Seguindo a lógica de nossas mentes quando pensamos em superar alguns obstáculos precisamos de maior dedicação e fortalec...
25/08/2015

Seguindo a lógica de nossas mentes quando pensamos em superar alguns obstáculos precisamos de maior dedicação e fortalecimento. Quando queremos ser aprovados num concurso que seja necessária uma etapa física fazemos exercícios, treinamento, etc. Porém, no reino de Deus é ao contrário. Nele, quando estamos fracos ai que estamos forte. Nessa lógica, quanto maior for nossa fraqueza e incapacidade maior será nossa capacidade e superação. Muitas vezes queremos superar alguma debilidade por nossos próprios esforços e não conseguimos. Achamos que somos capazes. Porém, para aqueles que vivem no contexto do reino de Deus, a graça do Mestre nos basta, porque o seu poder se aperfeiçoa na nossa fraqueza. Ou seja, exatamente a partir de nossas fraquezas que em nós habita o poder de Cristo. Nesse lógica, quando estamos fracos ai que somos fortes.

21/08/2015

Qual a diferença entre a lógica do mercado capitalista e a atuação dos líderes religiosos atualmente? O mercado capitalista é mais honesto e joga abertamente - ainda que muitos não percebam. Os líderes religiosos são ludibriadores da esperança e do medo.

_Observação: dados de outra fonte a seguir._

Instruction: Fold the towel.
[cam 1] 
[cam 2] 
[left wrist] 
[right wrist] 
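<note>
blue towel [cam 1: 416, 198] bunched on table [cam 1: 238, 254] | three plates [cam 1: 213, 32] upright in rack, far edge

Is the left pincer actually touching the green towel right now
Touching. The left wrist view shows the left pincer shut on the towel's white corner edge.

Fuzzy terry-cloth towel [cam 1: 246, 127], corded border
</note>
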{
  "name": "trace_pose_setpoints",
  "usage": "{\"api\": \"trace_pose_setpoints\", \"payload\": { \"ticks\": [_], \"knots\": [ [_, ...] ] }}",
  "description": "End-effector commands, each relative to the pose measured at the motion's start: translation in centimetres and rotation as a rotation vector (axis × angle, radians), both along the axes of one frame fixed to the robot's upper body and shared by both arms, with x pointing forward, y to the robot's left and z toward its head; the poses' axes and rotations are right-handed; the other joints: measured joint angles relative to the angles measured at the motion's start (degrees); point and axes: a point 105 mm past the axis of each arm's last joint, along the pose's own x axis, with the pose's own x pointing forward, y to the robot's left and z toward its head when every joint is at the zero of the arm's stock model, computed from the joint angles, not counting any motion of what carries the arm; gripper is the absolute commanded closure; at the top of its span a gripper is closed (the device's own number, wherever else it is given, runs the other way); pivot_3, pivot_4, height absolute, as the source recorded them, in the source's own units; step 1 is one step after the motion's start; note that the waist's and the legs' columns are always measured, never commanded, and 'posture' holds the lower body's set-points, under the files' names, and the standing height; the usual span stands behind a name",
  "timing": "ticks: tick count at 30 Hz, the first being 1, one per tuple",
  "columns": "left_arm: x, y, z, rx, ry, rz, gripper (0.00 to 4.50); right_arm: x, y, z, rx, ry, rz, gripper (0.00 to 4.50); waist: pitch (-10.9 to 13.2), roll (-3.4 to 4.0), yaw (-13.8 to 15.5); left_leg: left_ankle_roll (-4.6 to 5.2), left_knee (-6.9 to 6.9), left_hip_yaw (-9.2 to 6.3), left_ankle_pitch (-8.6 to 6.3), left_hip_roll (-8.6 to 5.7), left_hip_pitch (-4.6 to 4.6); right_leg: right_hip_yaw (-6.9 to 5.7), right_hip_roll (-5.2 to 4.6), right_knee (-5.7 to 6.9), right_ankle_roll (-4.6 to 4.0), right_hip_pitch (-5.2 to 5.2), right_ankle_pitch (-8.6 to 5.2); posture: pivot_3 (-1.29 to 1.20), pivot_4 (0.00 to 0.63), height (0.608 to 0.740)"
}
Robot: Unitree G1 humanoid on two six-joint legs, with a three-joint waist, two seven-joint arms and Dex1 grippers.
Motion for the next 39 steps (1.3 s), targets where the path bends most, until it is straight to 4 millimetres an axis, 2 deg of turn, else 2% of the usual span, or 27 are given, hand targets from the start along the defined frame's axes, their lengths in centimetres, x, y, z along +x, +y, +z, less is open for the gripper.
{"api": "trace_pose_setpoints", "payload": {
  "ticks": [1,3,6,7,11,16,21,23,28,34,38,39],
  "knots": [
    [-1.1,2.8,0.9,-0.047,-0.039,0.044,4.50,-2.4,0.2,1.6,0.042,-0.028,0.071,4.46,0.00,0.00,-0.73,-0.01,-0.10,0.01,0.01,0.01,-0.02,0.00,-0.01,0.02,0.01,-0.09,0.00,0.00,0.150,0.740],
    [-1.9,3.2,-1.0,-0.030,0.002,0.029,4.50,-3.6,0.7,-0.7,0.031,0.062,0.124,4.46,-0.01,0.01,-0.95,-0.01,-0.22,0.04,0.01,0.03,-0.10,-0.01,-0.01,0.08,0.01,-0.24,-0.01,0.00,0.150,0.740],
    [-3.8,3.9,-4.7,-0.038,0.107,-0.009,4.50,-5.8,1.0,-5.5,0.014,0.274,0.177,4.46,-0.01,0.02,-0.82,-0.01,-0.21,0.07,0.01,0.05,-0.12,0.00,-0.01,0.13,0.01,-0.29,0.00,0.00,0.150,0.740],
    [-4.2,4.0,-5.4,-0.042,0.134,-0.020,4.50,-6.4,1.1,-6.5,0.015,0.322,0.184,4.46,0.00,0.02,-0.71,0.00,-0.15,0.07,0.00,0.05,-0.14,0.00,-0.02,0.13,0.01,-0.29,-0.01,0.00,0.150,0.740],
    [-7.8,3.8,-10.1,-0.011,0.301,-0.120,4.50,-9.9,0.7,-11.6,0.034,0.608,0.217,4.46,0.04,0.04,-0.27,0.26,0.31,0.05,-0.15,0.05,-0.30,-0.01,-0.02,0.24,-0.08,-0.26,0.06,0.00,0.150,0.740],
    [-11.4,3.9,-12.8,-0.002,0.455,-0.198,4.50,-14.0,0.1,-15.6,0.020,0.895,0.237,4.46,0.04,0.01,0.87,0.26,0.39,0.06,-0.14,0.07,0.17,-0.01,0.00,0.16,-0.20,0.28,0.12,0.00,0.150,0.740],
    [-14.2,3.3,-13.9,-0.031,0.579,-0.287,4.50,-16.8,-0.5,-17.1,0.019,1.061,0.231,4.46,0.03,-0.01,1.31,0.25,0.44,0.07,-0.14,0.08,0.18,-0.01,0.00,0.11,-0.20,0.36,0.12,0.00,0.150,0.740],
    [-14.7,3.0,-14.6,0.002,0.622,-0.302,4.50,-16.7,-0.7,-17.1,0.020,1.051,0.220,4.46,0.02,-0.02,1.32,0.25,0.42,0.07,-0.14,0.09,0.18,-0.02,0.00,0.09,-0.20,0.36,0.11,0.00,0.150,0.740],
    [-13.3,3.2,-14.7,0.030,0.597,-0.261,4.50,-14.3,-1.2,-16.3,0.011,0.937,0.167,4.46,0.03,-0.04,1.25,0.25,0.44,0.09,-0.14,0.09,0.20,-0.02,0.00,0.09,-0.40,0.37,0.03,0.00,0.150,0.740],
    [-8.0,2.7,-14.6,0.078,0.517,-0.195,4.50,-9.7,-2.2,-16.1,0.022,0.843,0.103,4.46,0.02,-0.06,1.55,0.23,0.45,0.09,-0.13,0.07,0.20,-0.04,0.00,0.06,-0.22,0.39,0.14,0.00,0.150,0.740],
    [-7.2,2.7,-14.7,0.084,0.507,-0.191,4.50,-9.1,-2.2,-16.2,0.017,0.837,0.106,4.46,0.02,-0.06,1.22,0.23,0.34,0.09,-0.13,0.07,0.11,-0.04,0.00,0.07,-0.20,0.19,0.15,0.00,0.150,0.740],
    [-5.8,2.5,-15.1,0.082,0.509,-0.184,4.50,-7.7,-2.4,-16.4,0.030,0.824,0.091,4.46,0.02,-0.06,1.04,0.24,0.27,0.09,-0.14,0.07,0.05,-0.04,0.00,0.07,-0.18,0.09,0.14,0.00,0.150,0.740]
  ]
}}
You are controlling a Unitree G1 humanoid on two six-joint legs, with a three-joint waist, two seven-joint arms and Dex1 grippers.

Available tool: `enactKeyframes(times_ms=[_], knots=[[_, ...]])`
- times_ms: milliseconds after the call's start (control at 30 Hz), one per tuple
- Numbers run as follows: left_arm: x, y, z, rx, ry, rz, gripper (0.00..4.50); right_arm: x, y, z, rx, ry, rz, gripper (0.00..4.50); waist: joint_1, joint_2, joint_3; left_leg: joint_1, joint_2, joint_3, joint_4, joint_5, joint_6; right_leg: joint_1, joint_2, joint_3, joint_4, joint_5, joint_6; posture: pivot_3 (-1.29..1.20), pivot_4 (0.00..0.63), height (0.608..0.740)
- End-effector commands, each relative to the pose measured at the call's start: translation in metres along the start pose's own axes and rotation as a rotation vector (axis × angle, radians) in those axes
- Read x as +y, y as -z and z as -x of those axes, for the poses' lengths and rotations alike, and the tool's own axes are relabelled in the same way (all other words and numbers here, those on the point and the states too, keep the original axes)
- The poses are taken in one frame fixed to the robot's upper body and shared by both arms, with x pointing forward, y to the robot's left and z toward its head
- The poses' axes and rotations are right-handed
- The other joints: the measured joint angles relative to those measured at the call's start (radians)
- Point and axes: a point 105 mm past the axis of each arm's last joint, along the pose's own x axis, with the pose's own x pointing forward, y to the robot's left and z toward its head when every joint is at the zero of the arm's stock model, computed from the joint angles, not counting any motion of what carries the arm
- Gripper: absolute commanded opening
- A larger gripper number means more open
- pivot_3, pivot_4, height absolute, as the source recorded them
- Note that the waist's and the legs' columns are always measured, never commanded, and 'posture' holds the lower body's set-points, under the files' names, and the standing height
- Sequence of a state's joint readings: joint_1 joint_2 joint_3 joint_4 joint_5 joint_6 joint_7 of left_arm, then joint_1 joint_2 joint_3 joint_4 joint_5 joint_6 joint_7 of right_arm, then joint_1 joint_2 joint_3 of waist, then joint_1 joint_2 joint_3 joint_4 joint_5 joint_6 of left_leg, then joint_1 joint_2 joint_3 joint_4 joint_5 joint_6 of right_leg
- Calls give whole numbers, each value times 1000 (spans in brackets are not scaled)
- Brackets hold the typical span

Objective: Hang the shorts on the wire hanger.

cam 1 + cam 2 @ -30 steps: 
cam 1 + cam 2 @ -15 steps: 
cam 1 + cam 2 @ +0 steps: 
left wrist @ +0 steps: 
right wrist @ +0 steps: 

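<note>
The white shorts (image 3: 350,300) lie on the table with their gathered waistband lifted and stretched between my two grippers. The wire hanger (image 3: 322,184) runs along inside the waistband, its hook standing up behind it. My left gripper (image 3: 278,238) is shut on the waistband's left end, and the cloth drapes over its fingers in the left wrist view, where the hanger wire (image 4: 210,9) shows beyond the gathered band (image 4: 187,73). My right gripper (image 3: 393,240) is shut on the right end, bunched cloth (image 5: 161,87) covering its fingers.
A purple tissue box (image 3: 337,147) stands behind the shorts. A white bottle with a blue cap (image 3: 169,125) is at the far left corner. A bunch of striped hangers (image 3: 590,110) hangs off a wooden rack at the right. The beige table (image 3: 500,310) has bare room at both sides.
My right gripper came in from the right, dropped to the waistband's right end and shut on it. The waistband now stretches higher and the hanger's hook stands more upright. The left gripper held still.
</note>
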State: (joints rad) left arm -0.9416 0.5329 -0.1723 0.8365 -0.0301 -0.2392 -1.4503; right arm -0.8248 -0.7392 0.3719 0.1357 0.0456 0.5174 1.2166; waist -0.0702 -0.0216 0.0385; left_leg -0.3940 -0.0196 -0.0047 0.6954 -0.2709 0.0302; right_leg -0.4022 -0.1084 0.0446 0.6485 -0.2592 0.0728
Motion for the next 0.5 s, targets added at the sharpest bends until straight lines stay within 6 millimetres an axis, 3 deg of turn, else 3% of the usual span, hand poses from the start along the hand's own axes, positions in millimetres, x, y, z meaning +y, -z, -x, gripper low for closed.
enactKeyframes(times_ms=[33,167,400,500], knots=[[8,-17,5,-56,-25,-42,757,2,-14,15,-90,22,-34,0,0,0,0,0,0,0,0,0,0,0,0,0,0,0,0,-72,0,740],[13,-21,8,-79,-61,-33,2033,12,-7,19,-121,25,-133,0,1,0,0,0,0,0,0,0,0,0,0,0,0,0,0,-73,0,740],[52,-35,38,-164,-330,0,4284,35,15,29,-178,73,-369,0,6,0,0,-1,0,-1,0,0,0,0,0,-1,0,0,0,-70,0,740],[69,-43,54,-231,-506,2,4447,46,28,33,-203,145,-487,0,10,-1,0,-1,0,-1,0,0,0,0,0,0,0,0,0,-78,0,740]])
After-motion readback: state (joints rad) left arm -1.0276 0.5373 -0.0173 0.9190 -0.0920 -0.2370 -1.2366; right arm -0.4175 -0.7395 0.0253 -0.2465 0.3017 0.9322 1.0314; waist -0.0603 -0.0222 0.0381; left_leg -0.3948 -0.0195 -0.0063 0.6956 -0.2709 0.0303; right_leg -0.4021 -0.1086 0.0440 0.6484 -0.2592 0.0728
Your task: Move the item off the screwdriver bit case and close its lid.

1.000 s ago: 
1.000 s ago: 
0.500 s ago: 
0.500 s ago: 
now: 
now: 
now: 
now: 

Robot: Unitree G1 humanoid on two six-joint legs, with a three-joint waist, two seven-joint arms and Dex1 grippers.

Gerentes de espaços religiosos, articuladores de alvos contabilizados, etc.

01/05/2015

Além de a igreja atual tentar "discipular" quem não foi convertido pelo Evangelho e ao Evangelho erra, ainda mais, imaginando que discipular seja encher a vida das pessoas de estudos bíblicos, treinamentos, envolvimento com a comunidade local, etc. Na verdade, se uma pessoa foi convertida pelo Evangelho e ao Evangelho seria melhor acreditar que o próprio Evangelho é suficiente para discipular a mesma e, não ficar criando programas e estratégias infindáveis de formatação religiosa. Infelizmente é exatamente isso que quase todos os movimentos de fé faz. Deixemos o Evangelho discipular e não nossas próprias convicções e dogmas. O Evangelho é o poder de Deus e não nossos estratagemas, programas e artifícios. Catequese, escola bíblica, curso de lideres e tantos outros arranjos que são presentes nas comunidades cristãs não podem ser confundidos com discipulado. Quem discipula é o Evangelho. Ele é o poder de Deus. Se o Evangelho não ensinar, moldar, transformar, orientar, quebrantar e for a força motriz no interior do ser humano, todos os instrumentos atuais utilizados como meios de "discipulado" serão apenas condicionadores de comportamento e ações religiosas. Talvez se faça tanto “discipulado” nas igrejas simplesmente por que quase ninguém foi convertido pelo Evangelho e ao Evangelho e sim convertido ao estilo da igreja local e suas mais diversificadas manifestações pseudoespirituais e benefícios.